Highway 407 East is part of the Ontario province’s Highway 407 project, a major Toronto bypass that includes the 108km 407 ETR – Express Toll Route – that is operated by concession to a private company, itself called 407 ETR Concession.
The 407 ETR company is owned by subsidiaries of the Canada Pension Plan Investment Board (50.01%), Cintra Global, a wholly owned subsidiary of Ferrovial (43.23%) and by SNC-Lavalin (6.76%).
Highway 407 East is connected to 407 ETR and allows drivers a speedy trip north of Toronto – Canada’s largest city and financial centre. The route runs through the Toronto suburb towns and cities of Burlington, Oakville, Mississauga, Brampton, Vaughan, Markham, Pickering, Whitby and Oshawa before ending in Clarington, north of Bowmanville.
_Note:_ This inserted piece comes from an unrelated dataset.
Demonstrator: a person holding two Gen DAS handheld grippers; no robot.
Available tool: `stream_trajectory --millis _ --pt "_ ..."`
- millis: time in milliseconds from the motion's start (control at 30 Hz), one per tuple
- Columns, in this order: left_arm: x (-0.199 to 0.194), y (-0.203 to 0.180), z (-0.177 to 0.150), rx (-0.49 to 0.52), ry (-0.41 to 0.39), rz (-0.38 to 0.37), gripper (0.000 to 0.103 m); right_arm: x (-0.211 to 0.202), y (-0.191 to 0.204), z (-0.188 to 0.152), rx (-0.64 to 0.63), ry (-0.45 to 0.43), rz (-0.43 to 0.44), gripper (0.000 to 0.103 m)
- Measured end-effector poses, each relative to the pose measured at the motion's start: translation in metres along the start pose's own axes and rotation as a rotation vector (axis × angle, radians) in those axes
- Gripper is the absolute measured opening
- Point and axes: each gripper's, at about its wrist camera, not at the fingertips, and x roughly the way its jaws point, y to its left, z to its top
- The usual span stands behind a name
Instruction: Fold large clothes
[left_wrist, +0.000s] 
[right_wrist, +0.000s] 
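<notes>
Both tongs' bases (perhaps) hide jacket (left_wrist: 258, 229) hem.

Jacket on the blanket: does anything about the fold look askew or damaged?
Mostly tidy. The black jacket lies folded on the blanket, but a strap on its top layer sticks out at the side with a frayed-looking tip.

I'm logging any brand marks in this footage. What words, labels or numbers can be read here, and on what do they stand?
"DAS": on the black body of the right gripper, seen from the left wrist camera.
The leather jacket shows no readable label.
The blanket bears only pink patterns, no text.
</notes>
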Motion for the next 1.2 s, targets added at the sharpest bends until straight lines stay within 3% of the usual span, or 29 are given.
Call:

Phase 1 of 407 East opened in Oshawa in 2016. The 9.6km Phase 2A opened in January 2018. The 14km Phase 2B just opened and includes another tolled north-south link between Highways 401 and 407 known as Highway 418. The new stretch of Highway 407 and new Highway 418 is fully owned and operated by the province of Ontario.
Last September, 407 ETR opened 14 new lane-kilometres on Highway 407 ETR between Markham Road and York-Durham Line. This marks the second year in a row that 407 ETR has opened new lanes on the highway. Since 407 ETR was given the concession, it has doubled the footprint of its section of Highway 407 - adding over 567km of roadway since 2001 at a cost of around US$1.2 billion.
The company pays all costs of operating the 407 ETR, including the full cost of policing, snow removal, enforcement by the Ministry of Transportation and repairs and maintenance to the roadway.
According to the concession operator, average daily workday trips on 407 ETR increased 75% from 237,000 in 1999 to more than 415,000 in 2018. Also, 407 ETR is fully electronic tolling - barrier free. Motorists receive only one invoice for the use of Highway 407, 412, 418 and/or 407 ETR. This includes transponder leases, monthly account charges and video toll charges.